Parthenogenesis occurs naturally in some invertebrate animal species (e.g. water fleas, aphids, nematodes, some bees, some Phasmida, some scorpion species, and parasitic wasps) and some vertebrates (e.g. some reptiles, fish, and very rarely birds and sharks). This type of reproduction has been induced artificially in other species.
The term is sometimes used inaccurately to describe reproduction modes in hermaphroditic species which can reproduce by themselves because they contain reproductive organs of both sexes.
 Occurrence and types
Parthenogenesis is seen to occur naturally in aphids, Daphnia, rotifers, nematodes and some other invertebrates, as well as in many plants. Komodo dragons and the hammerhead- and blacktip sharks have recently been added to the list of vertebrates'along with several genera of fish, amphibians, and reptiles'that exhibit differing forms of asexual reproduction, including true parthenogenesis, gynogenesis, and hybridogenesis (an incomplete form of parthenogenesis). As with all types of asexual reproduction, there are both costs (low genetic diversity and therefore susceptibility to adverse mutations that might occur) and benefits (reproduction without the need for a male) associated with parthenogenesis.

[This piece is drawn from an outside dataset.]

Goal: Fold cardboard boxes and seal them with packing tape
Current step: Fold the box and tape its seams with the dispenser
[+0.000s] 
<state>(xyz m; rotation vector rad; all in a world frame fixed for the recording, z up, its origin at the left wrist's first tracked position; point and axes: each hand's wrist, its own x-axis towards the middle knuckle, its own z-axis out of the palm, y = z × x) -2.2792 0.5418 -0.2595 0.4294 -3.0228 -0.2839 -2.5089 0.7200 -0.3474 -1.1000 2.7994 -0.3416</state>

The offspring of parthenogenesis will be all female if two like chromosomes determine the female sex (such as the XY sex-determination system), but they will be male if two like chromosomes determine the male sex (such as the ZW sex-determination system), because the process involves the inheritance and subsequent duplication of only a single sex chromosome. The offspring may be capable of sexual reproduction, if this mode exists in the species. In many cases, parthenogenesis occurs when one gender (typically the male) is unavailable in the general vicinity. Once males are again available, the parthenogenesis-created females would be capable of mating with the males and creating normal offspring.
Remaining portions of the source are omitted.